Here the numerator has been adjusted to have a double zero in $(0,1)$ while not crossing the axis WA link
The resulting fraction is
$$\frac{21991}{7000} = \frac{22}{7}-\frac{9}{7000}$$
which allows for writing the double inequality
$$\frac{22}{7}-\frac{9}{7000}<\pi<\frac{22}{7}$$
or, equivalently, an upper bound for the error in Archimedes' approximation
$$\frac{22}{7}-\pi<\frac{9}{7000}$$
A: Let us consider the polynomial
$$P_n(x):=1-x^2+x^4-x^6+\cdots x^{2n-2}=\frac{x^{2n}+1}{x^2+1}.$$
We have
$$0<\int_0^1\left(\frac{P_n(x)}{x^2+1}-\frac1{x^2+1}\right)^2dx<\int_0^1\left(\frac{x^{2n}}{0+1}\right)^2dx=\frac1{4n+1},$$ and the integral can be made as small as desired.
On another hand, the remainder of the long division of $(P_n(x)-1)^2$ by $(x^2+1)^2$ is a binomial $ax^2+b$, with $a,b$ integer. Then
$$\int_0^1\left(\frac{P_n(x)}{x^2+1}-\frac1{x^2+1}\right)^2dx=\int_0^1\left(Q(x)+\frac{ax^2+b}{(x^2+1)^2}\right)dx.$$
As
$$\int_0^1\frac{ax^2+b}{(x^2+1)^2}dx=\frac{b-a}4+\frac{b+a}8\pi$$
we can get arbitrarily close rational approximations by a rational integral.

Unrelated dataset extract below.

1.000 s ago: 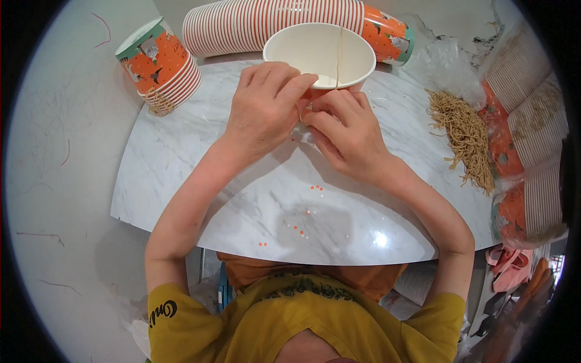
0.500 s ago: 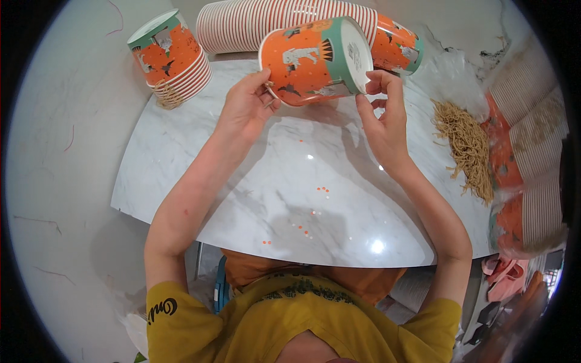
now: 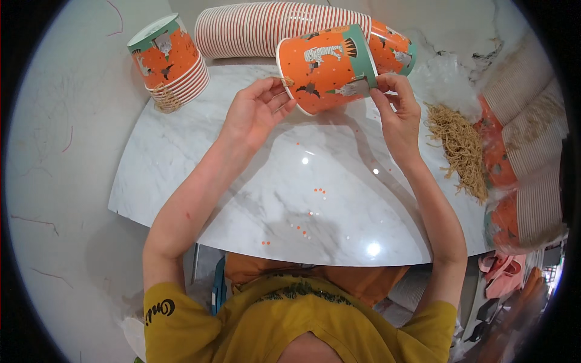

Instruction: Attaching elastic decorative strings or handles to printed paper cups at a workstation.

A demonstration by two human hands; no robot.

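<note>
Above the far part of the table I hold an orange paper bucket (image 3: 330, 69) on its side, its white rim to the left and its green base end to the right. My left hand (image 3: 257, 112) has its fingers and thumb closed at the rim, where a bit of tan cord (image 3: 288, 81) shows. At the base edge, my right hand (image 3: 399, 112) pinches the bucket between thumb and fingers. The bucket's inside is hidden from view.
Behind the bucket lies a long row of nested buckets (image 3: 260, 30). A shorter upside-down stack (image 3: 169, 60) stands at the far left, tan cord at its rims. A bundle of tan cords (image 3: 457, 145) and bagged buckets (image 3: 520, 163) sit right. Small paper dots (image 3: 319, 190) dot the marble table (image 3: 175, 145).
The bucket has shifted slightly right and toward me. It has turned, so its white base disc no longer shows. My right hand has closed onto the base edge.
</note>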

For example, with $P_2:=1-x^2+x^4$ we have
$$\frac{(x^4-x^2)^2}{(x^2+1)^2}=x^4-4x^2+8-\frac{12x^2+8}{(x^2+1)^2}$$ so that by integration
$$0<\frac15-\frac43+8-\frac{5\pi}2+1<\frac19$$ or
$$\frac{698}{225}<\pi<\frac{236}{75}.$$
A: Without restrictions on the integrals, the question is virtually meaningless, because you can take any known bounds on $\pi$ (such as terms of the Gregory series), say $a<\pi<b$ and write
$$\int_0^a dx<\pi<\int_0^bdx.$$
Or if the function must be non-trivial, use any convergent squeezing of $\dfrac4{x^2+1}$ and
$$\int_0^1f(x)\,dx<\int_0^1\frac{4\,dx}{x^2+1}=\pi<\int_0^1g(x)\,dx$$ that you can make as tight as wanted.
Or better, any convergent squeezing of $\pi$, and
$$\int_0^1f(x)\,dx<\pi<\int_0^1g(x)\,dx.$$
In my other answer, I showed constructively that that there are bracketings of $\pi$ with integrals of rational functions as tight as you want, even though they are pretty inefficient.